[DATA RECORDS Boundary: Start]

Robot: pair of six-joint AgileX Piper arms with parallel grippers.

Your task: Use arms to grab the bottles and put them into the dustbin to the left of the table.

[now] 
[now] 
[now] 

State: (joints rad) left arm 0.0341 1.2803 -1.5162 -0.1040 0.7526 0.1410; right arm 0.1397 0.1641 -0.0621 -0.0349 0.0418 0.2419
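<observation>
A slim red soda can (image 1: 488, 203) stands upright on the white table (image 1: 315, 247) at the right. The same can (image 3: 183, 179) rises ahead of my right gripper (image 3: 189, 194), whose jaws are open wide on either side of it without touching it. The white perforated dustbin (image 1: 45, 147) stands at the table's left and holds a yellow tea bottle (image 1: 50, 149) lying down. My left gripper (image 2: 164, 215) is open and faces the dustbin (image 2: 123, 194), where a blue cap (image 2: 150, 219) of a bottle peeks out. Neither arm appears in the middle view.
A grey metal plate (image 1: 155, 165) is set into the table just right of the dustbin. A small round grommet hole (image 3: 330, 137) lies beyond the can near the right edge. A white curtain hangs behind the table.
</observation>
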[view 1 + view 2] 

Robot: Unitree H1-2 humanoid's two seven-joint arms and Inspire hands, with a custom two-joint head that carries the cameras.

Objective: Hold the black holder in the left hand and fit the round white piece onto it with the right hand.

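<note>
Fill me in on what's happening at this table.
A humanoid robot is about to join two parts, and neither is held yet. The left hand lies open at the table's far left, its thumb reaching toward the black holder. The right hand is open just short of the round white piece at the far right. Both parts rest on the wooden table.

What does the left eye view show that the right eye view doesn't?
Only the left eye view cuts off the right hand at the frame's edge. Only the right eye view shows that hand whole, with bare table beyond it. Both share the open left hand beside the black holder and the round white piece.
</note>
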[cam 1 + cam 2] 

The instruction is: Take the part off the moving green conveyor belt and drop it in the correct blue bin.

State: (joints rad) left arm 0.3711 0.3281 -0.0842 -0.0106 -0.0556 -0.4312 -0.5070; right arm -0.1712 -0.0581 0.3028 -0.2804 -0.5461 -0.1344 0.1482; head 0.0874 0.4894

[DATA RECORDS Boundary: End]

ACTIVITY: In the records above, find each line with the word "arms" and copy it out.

ANSWER SECTION:
Robot: pair of six-joint AgileX Piper arms with parallel grippers.
Your task: Use arms to grab the bottles and put them into the dustbin to the left of the table.
Robot: Unitree H1-2 humanoid's two seven-joint arms and Inspire hands, with a custom two-joint head that carries the cameras.

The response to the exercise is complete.